The flexible job shop scheduling problem (FJSP) is vital to manufacturers especially in today’s constantly changing environment. It is a strongly NP-hard problem and therefore metaheuristics or heuristics are usually pursued to solve it. Most of the existing metaheuristics and heuristics, however, have low efficiency in convergence speed. To overcome this drawback, this paper develops an elitist quantum-inspired evolutionary algorithm. The algorithm aims to minimise the maximum completion time (makespan). It performs a global search with the quantum-inspired evolutionary algorithm and a local search with a method that is inspired by the motion mechanism of the electrons around atomic nucleuses. Three novel algorithms are proposed and their effect on the whole search is discussed. The elitist strategy is adopted to prevent the optimal solution from being destroyed during the evolutionary process.

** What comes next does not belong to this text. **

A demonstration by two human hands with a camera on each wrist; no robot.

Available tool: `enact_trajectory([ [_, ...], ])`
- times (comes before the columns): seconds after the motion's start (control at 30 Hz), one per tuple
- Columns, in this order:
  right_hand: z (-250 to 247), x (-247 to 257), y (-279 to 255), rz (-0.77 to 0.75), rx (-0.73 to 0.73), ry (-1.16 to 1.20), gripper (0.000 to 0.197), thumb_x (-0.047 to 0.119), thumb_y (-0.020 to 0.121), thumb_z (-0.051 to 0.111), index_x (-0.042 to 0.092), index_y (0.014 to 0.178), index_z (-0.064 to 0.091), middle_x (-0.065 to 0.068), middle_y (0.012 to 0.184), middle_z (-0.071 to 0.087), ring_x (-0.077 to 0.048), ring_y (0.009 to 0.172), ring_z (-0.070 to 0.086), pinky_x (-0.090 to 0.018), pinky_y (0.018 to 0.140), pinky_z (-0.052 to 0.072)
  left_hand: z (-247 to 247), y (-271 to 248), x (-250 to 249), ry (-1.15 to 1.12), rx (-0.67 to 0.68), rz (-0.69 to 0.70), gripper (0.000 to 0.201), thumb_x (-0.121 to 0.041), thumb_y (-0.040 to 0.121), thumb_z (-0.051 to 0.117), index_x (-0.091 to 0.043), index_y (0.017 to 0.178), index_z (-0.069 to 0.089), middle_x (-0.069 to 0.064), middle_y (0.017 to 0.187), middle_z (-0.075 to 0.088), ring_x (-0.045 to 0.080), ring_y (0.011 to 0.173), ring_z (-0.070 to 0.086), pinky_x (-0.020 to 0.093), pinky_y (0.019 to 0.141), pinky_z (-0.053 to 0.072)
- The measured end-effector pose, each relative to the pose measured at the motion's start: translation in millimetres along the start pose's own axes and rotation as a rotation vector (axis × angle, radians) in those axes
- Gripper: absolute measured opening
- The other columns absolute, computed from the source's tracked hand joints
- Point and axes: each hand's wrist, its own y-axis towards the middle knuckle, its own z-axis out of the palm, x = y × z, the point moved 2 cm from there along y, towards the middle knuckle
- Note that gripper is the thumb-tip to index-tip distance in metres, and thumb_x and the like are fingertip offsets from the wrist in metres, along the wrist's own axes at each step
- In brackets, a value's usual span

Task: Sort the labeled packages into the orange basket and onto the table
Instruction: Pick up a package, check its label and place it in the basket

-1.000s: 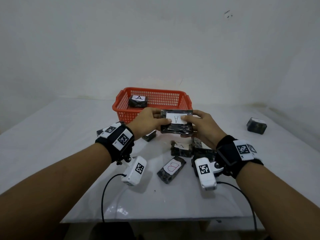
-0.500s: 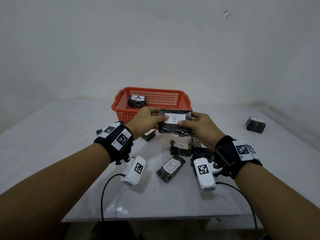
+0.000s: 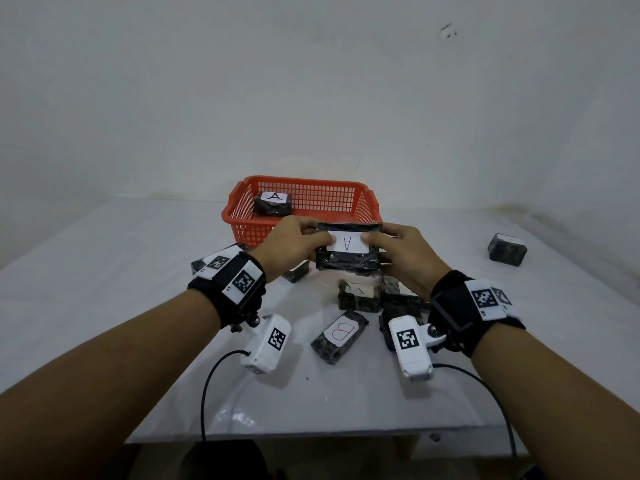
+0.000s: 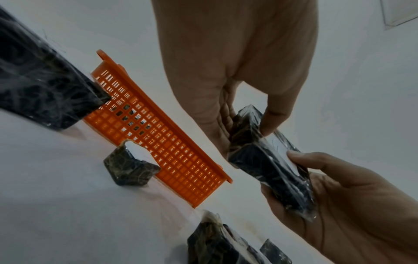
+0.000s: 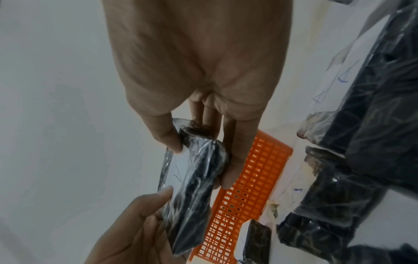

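Both hands hold one black wrapped package [image 3: 348,258] with a white label marked A, in the air just in front of the orange basket [image 3: 311,199]. My left hand [image 3: 298,242] pinches its left end with thumb on the label, and my right hand [image 3: 398,252] pinches its right end. The same package shows in the left wrist view [image 4: 267,160] and the right wrist view [image 5: 196,187], thumbs on top and fingers beneath. Another A package [image 3: 273,204] lies inside the basket at its left. A package marked B [image 3: 339,336] lies on the table [image 3: 104,271].
Several more black packages [image 3: 360,296] lie in a cluster under my hands, one [image 3: 296,271] near the basket's front wall. A lone package [image 3: 507,249] sits far right. Cables from the wrist cameras trail over the table's near edge [image 3: 311,433]. Walls close in behind and right.
The held A package has stayed between both hands, shifting only slightly up and toward the basket. Nothing else has moved.
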Motion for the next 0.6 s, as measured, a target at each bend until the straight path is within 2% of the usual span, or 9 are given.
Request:
enact_trajectory([
  [0.13, 2.1, -0.4, -1.6, -0.077, -0.019, -0.045, 0.036, 0.001, 0.086, 0.078, 0.004, 0.12, 0.07, -0.014, 0.106, 0.079, -0.03, 0.094, 0.078, -0.037, 0.079, 0.064, 1.4, -1.3, -2.5, 0.007, 0.009, 0.027, 0.025, -0.007, 0.096, 0.069, -0.002, 0.121, 0.068, 0.011, 0.11, 0.078, 0.024, 0.093, 0.078, 0.03, 0.08, 0.063],
  [0.23, 0.5, 0.5, -1.5, -0.119, -0.045, -0.088, 0.037, 0.0, 0.085, 0.08, 0.005, 0.121, 0.071, -0.012, 0.105, 0.08, -0.027, 0.095, 0.078, -0.036, 0.084, 0.063, 3.1, -3.4, -3.0, -0.02, 0.033, 0.034, 0.027, -0.009, 0.095, 0.072, -0.003, 0.121, 0.068, 0.012, 0.113, 0.077, 0.026, 0.099, 0.077, 0.032, 0.085, 0.063],
  [0.33, 0.3, 2.0, -0.3, -0.096, -0.029, -0.089, 0.036, 0.002, 0.085, 0.079, 0.006, 0.12, 0.071, -0.012, 0.106, 0.079, -0.029, 0.096, 0.078, -0.039, 0.087, 0.063, 0.9, -3.1, -2.3, 0.049, 0.012, 0.063, 0.029, -0.008, 0.092, 0.074, -0.006, 0.12, 0.069, 0.011, 0.111, 0.078, 0.024, 0.098, 0.077, 0.035, 0.089, 0.063],
  [0.47, -0.2, 4.6, -1.4, -0.097, -0.053, -0.047, 0.027, 0.011, 0.089, 0.078, 0.009, 0.116, 0.074, -0.009, 0.104, 0.08, -0.027, 0.094, 0.078, -0.037, 0.084, 0.063, 2.2, -2.2, -5.7, 0.065, 0.011, 0.075, 0.03, -0.009, 0.092, 0.076, -0.008, 0.121, 0.069, 0.008, 0.111, 0.078, 0.021, 0.098, 0.078, 0.037, 0.09, 0.063],
  [0.6, 0.0, 2.1, -3.4, -0.103, -0.074, -0.073, 0.028, 0.011, 0.09, 0.078, 0.008, 0.117, 0.073, -0.01, 0.103, 0.08, -0.028, 0.093, 0.078, -0.037, 0.081, 0.064, 3.1, -3.5, -3.1, 0.088, 0.007, 0.09, 0.029, -0.011, 0.091, 0.077, -0.008, 0.119, 0.069, 0.008, 0.111, 0.078, 0.021, 0.097, 0.077, 0.037, 0.09, 0.063],
])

The results show that the proposed algorithm outperforms the best-known algorithms for FJSPs on most of the FJSP benchmarks.

Suggested Citation

  • Xiuli Wu & Shaomin Wu, 2017. "An elitist quantum-inspired evolutionary algorithm for the flexible job-shop scheduling problem," Journal of Intelligent Manufacturing, Springer, vol. 28(6), pages 1441-1457, August.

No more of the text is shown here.